***** Records for the exercise *****

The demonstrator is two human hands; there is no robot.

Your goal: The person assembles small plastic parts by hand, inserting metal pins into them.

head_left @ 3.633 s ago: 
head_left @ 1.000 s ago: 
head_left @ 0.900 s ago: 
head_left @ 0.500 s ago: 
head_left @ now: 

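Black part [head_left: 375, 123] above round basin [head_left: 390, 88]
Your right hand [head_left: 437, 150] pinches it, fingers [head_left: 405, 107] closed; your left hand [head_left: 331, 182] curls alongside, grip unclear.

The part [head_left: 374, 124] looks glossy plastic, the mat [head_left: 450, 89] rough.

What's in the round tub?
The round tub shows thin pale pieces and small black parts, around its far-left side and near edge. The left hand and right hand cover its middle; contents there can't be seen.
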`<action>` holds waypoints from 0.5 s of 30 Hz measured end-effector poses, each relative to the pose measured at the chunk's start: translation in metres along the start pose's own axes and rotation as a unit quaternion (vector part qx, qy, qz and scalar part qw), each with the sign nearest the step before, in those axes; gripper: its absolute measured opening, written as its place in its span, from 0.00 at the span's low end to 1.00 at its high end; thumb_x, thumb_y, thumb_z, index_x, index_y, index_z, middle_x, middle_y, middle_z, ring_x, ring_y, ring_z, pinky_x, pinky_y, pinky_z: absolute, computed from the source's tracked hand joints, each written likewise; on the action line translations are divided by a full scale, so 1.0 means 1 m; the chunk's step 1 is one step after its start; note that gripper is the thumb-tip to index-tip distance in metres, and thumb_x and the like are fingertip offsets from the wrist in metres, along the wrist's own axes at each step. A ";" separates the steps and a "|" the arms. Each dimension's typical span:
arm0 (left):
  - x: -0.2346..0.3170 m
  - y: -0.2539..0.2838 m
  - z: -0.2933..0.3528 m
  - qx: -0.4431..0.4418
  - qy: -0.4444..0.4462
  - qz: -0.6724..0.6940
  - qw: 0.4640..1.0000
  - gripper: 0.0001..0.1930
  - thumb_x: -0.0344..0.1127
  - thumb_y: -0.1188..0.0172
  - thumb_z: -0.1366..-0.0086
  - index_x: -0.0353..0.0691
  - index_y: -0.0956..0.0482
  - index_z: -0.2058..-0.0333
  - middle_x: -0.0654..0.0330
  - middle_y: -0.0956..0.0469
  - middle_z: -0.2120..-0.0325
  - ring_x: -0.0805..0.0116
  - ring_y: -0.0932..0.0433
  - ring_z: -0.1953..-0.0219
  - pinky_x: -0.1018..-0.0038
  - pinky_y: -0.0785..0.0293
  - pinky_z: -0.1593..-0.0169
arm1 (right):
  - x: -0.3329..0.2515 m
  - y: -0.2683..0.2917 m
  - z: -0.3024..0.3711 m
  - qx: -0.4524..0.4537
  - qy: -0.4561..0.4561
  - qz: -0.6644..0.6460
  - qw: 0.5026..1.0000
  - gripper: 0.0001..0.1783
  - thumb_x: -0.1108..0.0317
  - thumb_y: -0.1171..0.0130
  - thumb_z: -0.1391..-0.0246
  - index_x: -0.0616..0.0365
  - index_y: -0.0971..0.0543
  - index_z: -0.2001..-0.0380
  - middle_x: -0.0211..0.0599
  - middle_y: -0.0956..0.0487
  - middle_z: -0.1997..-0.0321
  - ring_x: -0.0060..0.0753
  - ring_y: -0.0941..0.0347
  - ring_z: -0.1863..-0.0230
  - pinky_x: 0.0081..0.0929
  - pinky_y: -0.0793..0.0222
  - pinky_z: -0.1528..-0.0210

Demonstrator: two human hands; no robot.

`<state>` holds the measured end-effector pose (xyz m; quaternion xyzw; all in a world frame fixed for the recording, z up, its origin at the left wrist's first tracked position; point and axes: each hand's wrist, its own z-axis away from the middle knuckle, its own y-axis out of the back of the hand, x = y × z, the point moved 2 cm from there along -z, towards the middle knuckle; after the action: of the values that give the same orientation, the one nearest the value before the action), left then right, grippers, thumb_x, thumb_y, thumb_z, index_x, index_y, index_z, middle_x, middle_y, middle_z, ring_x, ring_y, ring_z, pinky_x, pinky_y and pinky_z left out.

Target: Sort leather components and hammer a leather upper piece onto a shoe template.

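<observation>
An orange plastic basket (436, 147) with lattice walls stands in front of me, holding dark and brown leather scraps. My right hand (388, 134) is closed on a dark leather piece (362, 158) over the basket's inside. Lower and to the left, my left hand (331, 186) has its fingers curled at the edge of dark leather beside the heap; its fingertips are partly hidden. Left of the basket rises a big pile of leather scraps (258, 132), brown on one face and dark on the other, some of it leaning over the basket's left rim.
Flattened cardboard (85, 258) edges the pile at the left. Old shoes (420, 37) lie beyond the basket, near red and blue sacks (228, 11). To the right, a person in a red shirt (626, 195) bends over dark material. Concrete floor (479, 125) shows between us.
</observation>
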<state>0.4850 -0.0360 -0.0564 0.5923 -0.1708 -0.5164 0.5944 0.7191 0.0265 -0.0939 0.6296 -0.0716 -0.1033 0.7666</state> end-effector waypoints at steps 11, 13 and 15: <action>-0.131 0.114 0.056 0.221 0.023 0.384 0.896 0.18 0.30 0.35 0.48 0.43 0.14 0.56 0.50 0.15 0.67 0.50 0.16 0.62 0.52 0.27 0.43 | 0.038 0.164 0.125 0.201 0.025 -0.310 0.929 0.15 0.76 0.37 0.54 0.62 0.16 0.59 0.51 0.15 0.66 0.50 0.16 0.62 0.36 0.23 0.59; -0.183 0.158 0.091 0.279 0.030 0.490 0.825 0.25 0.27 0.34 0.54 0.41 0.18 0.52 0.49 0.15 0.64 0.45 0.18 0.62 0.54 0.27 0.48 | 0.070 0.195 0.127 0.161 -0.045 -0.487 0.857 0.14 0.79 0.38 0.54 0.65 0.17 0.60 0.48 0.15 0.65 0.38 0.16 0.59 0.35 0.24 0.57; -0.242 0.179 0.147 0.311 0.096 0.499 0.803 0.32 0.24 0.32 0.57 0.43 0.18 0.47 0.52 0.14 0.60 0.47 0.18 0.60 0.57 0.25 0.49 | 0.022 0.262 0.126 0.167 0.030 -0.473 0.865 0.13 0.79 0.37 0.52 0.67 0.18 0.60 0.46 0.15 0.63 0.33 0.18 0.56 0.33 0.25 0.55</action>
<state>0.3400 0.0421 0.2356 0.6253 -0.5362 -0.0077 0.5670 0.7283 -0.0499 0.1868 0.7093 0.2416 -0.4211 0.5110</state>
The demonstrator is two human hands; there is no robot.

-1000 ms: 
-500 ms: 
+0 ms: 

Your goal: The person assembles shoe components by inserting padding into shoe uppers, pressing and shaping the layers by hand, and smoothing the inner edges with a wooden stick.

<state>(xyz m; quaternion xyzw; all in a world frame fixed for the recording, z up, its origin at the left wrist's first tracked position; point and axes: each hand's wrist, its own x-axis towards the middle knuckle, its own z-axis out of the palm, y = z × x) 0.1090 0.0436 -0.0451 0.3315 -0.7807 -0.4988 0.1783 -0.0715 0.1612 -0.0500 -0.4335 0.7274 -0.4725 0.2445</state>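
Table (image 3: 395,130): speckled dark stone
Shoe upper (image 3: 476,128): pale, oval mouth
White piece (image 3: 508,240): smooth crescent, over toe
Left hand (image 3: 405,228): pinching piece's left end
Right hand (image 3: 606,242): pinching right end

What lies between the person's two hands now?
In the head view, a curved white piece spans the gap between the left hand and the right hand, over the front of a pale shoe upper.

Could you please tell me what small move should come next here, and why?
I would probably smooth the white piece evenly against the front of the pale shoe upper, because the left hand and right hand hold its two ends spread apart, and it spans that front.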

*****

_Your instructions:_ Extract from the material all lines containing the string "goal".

_Your solution:_
Your goal: The person assembles small plastic parts by hand, inserting metal pins into them.
Your goal: The person assembles shoe components by inserting padding into shoe uppers, pressing and shaping the layers by hand, and smoothing the inner edges with a wooden stick.

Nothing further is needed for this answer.